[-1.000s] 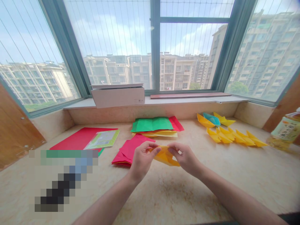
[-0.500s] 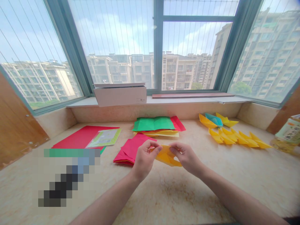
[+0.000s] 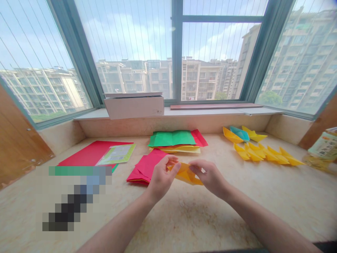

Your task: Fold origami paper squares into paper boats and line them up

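Observation:
Between my two hands is a folded piece of yellow paper (image 3: 187, 174), held just above the counter. My left hand (image 3: 163, 175) pinches its left end between thumb and fingers. At the other end, my right hand (image 3: 205, 173) grips it the same way; its fingertips are partly hidden by the paper. Left of the yellow paper, partly behind my left hand, lies a stack of red folded paper (image 3: 143, 168). Beyond my hands are a green paper sheet (image 3: 172, 138) and yellow sheets (image 3: 181, 150) under it.
Several yellow paper boats (image 3: 265, 154) stand in a row at the right, with a blue paper boat (image 3: 239, 133) behind. A bottle (image 3: 323, 149) is at the right edge. Red sheets (image 3: 86, 153) lie at the left, near a blurred-out patch. A white box (image 3: 134, 107) sits on the sill.
The yellow paper has shifted its shape slightly between my hands, its folds now more visible. My left fingers have moved a little. The view has shifted very slightly.

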The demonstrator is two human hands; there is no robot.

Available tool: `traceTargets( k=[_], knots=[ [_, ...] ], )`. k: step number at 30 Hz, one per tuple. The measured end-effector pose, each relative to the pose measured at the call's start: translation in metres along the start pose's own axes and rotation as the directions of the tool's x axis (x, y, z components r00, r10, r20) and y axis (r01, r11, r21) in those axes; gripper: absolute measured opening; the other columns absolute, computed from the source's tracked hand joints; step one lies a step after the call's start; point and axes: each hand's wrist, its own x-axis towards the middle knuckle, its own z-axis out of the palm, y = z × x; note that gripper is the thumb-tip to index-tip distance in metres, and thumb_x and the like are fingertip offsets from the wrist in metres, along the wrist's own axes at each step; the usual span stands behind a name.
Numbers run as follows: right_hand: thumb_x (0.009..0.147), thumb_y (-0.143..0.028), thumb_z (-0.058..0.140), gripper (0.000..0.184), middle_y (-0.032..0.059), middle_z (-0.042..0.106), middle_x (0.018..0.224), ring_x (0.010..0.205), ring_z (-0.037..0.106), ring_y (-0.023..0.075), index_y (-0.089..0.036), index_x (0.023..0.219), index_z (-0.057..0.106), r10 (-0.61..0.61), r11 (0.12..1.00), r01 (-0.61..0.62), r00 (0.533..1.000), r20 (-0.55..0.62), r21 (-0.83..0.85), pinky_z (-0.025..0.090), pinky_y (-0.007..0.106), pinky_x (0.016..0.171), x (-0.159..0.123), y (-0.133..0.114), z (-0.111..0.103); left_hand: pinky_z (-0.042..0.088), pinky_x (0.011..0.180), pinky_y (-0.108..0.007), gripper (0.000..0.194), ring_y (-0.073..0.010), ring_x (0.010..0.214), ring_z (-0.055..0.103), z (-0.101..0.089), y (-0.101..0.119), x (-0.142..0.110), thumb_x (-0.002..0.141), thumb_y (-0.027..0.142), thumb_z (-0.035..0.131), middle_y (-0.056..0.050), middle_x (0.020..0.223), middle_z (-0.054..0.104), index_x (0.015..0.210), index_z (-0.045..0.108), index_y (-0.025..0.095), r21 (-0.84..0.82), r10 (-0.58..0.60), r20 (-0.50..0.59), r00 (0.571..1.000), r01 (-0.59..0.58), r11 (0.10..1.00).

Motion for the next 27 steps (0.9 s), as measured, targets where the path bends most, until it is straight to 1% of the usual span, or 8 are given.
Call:
traceTargets(
  k=[4, 6, 9, 12, 16, 21, 24, 27],
  knots=[
    [0.089, -0.03, 0.062, 0.021, 0.0041, 0.075, 0.09, 0.079, 0.067, 0.0191, -0.022, 0.104, 0.075, 0.071, 0.997, -0.07, 0.997, -0.024, 0.033, 0.053, 0.031, 0.073, 0.001, -0.004, -0.002, 0.05, 0.069, -0.027, 0.027, -0.0172, 0.076, 0.063, -0.003, 0.0, 0.003, 0.087, 0.042, 0.063, -0.004, 0.081, 0.066, 0.085, 0.064, 0.015, -0.046, -0.065, 0.01, 0.998, 0.066, 0.997],
    [0.087, -0.034, 0.065, 0.027, 0.0042, 0.074, 0.085, 0.074, 0.066, 0.0187, -0.022, 0.109, 0.074, 0.118, 0.991, -0.114, 0.991, -0.056, 0.064, 0.053, 0.031, 0.068, 0.003, -0.004, -0.005, 0.051, 0.07, -0.027, 0.028, -0.0174, 0.076, 0.063, -0.004, -0.001, 0.006, 0.087, 0.043, 0.063, -0.004, 0.081, 0.066, 0.087, 0.063, 0.015, -0.109, -0.083, -0.017, 0.996, 0.081, 0.991],
    [0.085, -0.039, 0.067, 0.03, 0.0044, 0.073, 0.077, 0.068, 0.066, 0.0183, -0.019, 0.107, 0.075, 0.178, 0.975, -0.167, 0.982, -0.064, 0.146, 0.053, 0.031, 0.064, 0.005, -0.003, -0.009, 0.051, 0.07, -0.028, 0.03, -0.0175, 0.077, 0.064, -0.003, -0.005, 0.008, 0.088, 0.045, 0.062, -0.005, 0.082, 0.065, 0.09, 0.062, 0.015, -0.167, -0.106, -0.028, 0.994, 0.1, 0.981],
    [0.083, -0.04, 0.069, 0.031, 0.0055, 0.075, 0.08, 0.071, 0.068, 0.0188, -0.019, 0.103, 0.076, 0.223, 0.953, -0.208, 0.974, -0.045, 0.222, 0.055, 0.032, 0.067, 0.008, 0.0, -0.013, 0.051, 0.068, -0.027, 0.03, -0.0174, 0.077, 0.064, -0.002, -0.007, 0.007, 0.088, 0.044, 0.061, -0.005, 0.084, 0.065, 0.096, 0.061, 0.016, -0.158, -0.101, -0.009, 0.995, 0.098, 0.983],
    [0.08, -0.041, 0.071, 0.033, 0.0068, 0.077, 0.088, 0.076, 0.069, 0.0192, -0.019, 0.103, 0.077, 0.284, 0.908, -0.274, 0.959, 0.015, 0.317, 0.056, 0.033, 0.072, 0.009, 0.003, -0.016, 0.052, 0.067, -0.027, 0.035, -0.0182, 0.079, 0.066, -0.002, -0.005, 0.002, 0.091, 0.044, 0.057, -0.007, 0.092, 0.067, 0.112, 0.059, 0.016, -0.102, -0.077, 0.091, 0.993, 0.086, 0.991],
    [0.076, -0.042, 0.074, 0.035, 0.0069, 0.078, 0.085, 0.066, 0.066, 0.0162, -0.018, 0.101, 0.079, 0.338, 0.887, -0.336, 0.94, 0.052, 0.318, 0.055, 0.031, 0.065, 0.01, 0.004, -0.021, 0.054, 0.075, -0.03, 0.043, -0.0227, 0.091, 0.068, -0.004, 0.008, -0.005, 0.09, 0.047, 0.059, -0.012, 0.11, 0.068, 0.121, 0.058, 0.017, -0.119, -0.057, 0.222, 0.973, 0.085, 0.989],
    [0.076, -0.042, 0.075, 0.034, 0.0063, 0.077, 0.081, 0.063, 0.064, 0.0142, -0.018, 0.1, 0.08, 0.336, 0.886, -0.341, 0.939, 0.07, 0.314, 0.054, 0.029, 0.064, 0.011, 0.003, -0.025, 0.054, 0.081, -0.033, 0.057, -0.0261, 0.103, 0.066, -0.007, 0.014, -0.009, 0.085, 0.045, 0.067, -0.013, 0.12, 0.065, 0.134, 0.052, 0.022, -0.103, 0.003, 0.292, 0.956, 0.028, 0.994],
    [0.076, -0.042, 0.074, 0.033, 0.0061, 0.076, 0.078, 0.062, 0.064, 0.0143, -0.017, 0.097, 0.08, 0.336, 0.891, -0.345, 0.938, 0.083, 0.296, 0.053, 0.029, 0.062, 0.012, 0.0, -0.028, 0.054, 0.083, -0.035, 0.064, -0.0285, 0.113, 0.062, -0.01, 0.016, -0.011, 0.079, 0.041, 0.074, -0.012, 0.128, 0.062, 0.137, 0.051, 0.028, -0.033, 0.07, 0.346, 0.936, -0.063, 0.997]
  ],
)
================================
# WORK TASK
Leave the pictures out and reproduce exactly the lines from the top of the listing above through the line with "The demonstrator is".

# FINISHED EXERCISE
[-1.000s] 
[-0.500s] 
[+0.000s] 

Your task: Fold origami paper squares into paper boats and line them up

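Observation:
Between my two hands is a folded piece of yellow paper (image 3: 187, 174), held just above the counter. My left hand (image 3: 163, 175) pinches its left end between thumb and fingers. At the other end, my right hand (image 3: 205, 173) grips it the same way; its fingertips are partly hidden by the paper. Left of the yellow paper, partly behind my left hand, lies a stack of red folded paper (image 3: 143, 168). Beyond my hands are a green paper sheet (image 3: 172, 138) and yellow sheets (image 3: 181, 150) under it.
Several yellow paper boats (image 3: 265, 154) stand in a row at the right, with a blue paper boat (image 3: 239, 133) behind. A bottle (image 3: 323, 149) is at the right edge. Red sheets (image 3: 86, 153) lie at the left, near a blurred-out patch. A white box (image 3: 134, 107) sits on the sill.
The yellow paper has shifted its shape slightly between my hands, its folds now more visible. My left fingers have moved a little. The view has shifted very slightly.
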
The demonstrator is two human hands; there is no robot.

This exercise calls for no further output.